Stored items from a collection:

"""

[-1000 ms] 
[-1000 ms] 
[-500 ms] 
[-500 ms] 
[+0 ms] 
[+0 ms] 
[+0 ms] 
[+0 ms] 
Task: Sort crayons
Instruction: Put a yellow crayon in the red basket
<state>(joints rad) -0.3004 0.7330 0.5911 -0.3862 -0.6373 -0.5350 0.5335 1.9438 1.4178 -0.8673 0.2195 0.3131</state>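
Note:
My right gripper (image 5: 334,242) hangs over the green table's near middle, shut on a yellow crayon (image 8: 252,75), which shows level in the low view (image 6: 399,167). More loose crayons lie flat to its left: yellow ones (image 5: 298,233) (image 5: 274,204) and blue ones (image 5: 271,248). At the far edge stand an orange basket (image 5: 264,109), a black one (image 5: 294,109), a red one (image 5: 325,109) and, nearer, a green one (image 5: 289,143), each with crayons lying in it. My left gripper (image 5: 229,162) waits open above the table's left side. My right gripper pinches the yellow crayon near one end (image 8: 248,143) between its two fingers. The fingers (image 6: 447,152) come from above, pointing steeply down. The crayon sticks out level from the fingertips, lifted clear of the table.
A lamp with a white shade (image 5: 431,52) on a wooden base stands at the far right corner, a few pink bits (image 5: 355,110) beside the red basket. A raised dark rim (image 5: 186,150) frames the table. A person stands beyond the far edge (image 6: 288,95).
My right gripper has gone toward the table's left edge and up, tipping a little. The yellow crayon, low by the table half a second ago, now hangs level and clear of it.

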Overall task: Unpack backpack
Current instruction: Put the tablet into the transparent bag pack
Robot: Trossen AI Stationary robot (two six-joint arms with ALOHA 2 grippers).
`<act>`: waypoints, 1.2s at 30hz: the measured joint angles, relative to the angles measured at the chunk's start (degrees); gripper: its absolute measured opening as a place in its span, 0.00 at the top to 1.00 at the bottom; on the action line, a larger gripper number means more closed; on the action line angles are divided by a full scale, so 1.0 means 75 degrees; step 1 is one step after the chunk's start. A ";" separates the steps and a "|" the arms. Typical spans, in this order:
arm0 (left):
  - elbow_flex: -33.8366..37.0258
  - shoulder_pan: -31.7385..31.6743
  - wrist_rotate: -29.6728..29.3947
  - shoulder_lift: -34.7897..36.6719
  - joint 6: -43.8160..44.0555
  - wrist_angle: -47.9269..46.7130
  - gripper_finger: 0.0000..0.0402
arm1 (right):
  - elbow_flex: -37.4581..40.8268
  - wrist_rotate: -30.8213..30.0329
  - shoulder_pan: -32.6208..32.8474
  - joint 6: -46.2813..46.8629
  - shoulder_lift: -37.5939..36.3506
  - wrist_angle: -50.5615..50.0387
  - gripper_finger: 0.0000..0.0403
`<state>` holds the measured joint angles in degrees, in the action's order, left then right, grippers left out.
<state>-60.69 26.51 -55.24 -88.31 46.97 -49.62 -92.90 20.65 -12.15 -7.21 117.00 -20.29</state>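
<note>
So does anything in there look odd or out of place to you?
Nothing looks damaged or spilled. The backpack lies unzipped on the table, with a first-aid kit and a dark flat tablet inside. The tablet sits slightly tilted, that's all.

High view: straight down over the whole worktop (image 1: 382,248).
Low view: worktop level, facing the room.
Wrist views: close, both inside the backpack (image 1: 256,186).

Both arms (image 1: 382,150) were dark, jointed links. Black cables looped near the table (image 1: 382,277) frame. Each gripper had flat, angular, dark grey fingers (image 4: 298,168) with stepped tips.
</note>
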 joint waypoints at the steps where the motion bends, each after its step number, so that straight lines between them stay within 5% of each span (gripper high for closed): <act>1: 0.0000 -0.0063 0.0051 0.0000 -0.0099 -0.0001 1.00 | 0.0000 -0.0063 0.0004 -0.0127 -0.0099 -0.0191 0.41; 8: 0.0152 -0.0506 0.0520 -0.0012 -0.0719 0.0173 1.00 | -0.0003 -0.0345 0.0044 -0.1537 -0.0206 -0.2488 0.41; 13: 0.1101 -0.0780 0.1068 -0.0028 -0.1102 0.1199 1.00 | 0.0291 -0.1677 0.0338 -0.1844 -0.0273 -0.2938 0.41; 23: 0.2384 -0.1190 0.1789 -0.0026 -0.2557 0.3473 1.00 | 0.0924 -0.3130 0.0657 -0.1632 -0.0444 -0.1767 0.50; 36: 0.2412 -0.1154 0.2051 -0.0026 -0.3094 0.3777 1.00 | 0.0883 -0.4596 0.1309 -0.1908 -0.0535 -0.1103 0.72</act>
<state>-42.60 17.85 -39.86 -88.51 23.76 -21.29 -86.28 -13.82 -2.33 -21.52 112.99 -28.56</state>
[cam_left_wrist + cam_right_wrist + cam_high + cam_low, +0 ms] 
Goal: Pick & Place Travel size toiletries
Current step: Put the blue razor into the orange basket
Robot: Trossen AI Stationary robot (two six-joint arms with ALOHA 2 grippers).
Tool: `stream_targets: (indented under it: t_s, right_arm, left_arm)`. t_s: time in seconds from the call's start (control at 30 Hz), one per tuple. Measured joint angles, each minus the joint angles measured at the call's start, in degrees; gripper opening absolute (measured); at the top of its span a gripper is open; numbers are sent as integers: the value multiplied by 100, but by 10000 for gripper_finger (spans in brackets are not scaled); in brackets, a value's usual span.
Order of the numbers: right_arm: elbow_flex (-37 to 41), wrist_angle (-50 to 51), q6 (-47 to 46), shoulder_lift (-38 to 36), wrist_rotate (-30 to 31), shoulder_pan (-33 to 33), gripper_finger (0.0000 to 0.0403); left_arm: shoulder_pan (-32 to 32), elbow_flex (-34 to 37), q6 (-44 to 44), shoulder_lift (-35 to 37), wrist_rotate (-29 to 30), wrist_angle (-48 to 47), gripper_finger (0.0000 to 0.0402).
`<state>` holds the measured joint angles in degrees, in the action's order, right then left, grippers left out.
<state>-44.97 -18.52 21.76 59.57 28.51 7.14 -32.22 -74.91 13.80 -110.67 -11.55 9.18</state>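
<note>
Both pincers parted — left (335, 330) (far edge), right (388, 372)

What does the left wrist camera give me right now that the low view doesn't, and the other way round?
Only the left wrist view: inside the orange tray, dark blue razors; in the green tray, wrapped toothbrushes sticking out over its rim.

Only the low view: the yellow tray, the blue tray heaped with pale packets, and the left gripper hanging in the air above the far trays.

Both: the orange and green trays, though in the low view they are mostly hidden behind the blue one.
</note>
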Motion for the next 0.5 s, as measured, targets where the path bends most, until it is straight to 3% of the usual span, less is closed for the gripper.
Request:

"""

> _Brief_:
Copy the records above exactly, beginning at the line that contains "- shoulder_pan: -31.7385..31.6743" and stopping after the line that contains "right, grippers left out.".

> _Solution to this exercise_:
  - shoulder_pan: -31.7385..31.6743
  - wrist_rotate: -29.6728..29.3947
  - shoulder_lift: -34.7897..36.6719
  - joint 6: -43.8160..44.0555
  - wrist_angle: -47.9269..46.7130
  - gripper_finger: 0.0000..0.0402
arm1 (right):
  - elbow_flex: -37.4581..40.8268
  - wrist_rotate: -30.8213..30.0329
  - shoulder_pan: -32.6208..32.8474
  - joint 6: -46.2813..46.8629
  - shoulder_lift: -37.5939..36.3506
  - wrist_angle: -50.5615..50.0387
  - gripper_finger: 0.0000..0.0403
`<state>` holds the measured joint angles in degrees, in the action's order, left then right, grippers left out.

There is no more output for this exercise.